Step-by-Step Pie Crust Guide (GF)

by Cassidy Stockton in Featured Articles, Gluten Free, Recipes

We’ve promised that our new Gluten Free Pie Crust Mix is really easy-as-pie and we’re going to prove it! Follow these step-by-step instructions for a perfect pie crust to hold your favorite filling. If this guide is not enough, check out this video for even more instruction. Got a question? Leave it in the comments and we’ll get back to you right away.

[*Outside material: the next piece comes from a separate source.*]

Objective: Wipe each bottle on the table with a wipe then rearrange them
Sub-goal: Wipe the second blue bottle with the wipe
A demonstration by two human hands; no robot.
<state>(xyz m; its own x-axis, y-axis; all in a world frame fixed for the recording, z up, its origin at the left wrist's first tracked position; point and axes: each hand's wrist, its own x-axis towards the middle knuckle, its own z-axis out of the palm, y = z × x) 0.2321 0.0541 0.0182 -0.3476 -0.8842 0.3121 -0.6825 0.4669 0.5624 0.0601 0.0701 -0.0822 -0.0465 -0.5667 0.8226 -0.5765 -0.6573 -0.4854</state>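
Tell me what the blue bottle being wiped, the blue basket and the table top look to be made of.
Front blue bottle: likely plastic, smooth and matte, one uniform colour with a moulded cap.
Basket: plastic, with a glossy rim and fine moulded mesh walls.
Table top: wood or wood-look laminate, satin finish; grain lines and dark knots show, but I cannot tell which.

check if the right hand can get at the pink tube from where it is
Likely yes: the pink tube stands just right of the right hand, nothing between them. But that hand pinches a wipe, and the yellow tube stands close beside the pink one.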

Step-by-Step Basic Instructions for Pie Crust

Step 1

Pour 1 bag gluten free pie crust mix into food processor or a bowl. Add 12 tbsp cold butter and 8 tbsp cold shortening, cut into pieces. (If you don’t have butter and shortening, use 20 tbsp of either.)  If using a food processor, pulse 10 times, 1 second per pulse, and then pour mixture into a bowl. If not using a food processor, cut in butter and shortening using a pastry blender or two knives, until the mixture resembles coarse sand.

Step By Step Pie Crust Guide (1) Step By Step Pie Crust Guide (2)

Step 2

Sprinkle mixture with 6 tbsp ice water and mix until dough just comes together. Add up to 2 tbsp more water if needed.

Step By Step Pie Crust Guide (3) Step By Step Pie Crust Guide (4)

 Step 3

Divide dough in half; press and flatten into discs.

Step By Step Pie Crust Guide (5) Step By Step Pie Crust Guide (6)

Step 4

Wrap each disc in plastic wrap and refrigerate for 1 hour.

Step By Step Pie Crust Guide (7)

Step 5

Remove dough from the refrigerator. Roll dough into a 12-inch circle between two pieces of plastic wrap.

Step By Step Pie Crust Guide (8)Step By Step Pie Crust Guide (9)

Step 6

Remove top layer of plastic wrap.

Step By Step Pie Crust Guide (10)

Invert and press dough into a 9-inch pie pan.

Step By Step Pie Crust Guide (11) Step By Step Pie Crust Guide (12)

Remove plastic wrap.

Step By Step Pie Crust Guide (13)

Step 7a 

For single crust pies: Trim and flute edges. Add filling to pie shell.

Step By Step Pie Crust Guide (14)

Step 7b

For double crust pies: add filling to pie shell.

Step By Step Pie Crust Guide (15)

Roll second crust as instructed above. Remove top layer of plastic wrap; invert dough over filled crust. Remove plastic wrap.

Step By Step Pie Crust Guide (16)

Trim edges, press together and flute.

Step By Step Pie Crust Guide (17)Step By Step Pie Crust Guide (18)

Cut small slits in top crust.

Step By Step Pie Crust Guide (19)

Brush top crust lightly with milk or egg and sprinkle with 2 teaspoons sugar (optional).

Step By Step Pie Crust Guide (20)

Step 8

Bake according to your pie recipe’s directions. If not baking both crusts, save the extra dough by wrapping in plastic wrap, sealing in a plastic bag and storing in freezer. The day before using the dough, move it to the refrigerator. Remove from bag but keep keep it wrapped in plastic while defrosting.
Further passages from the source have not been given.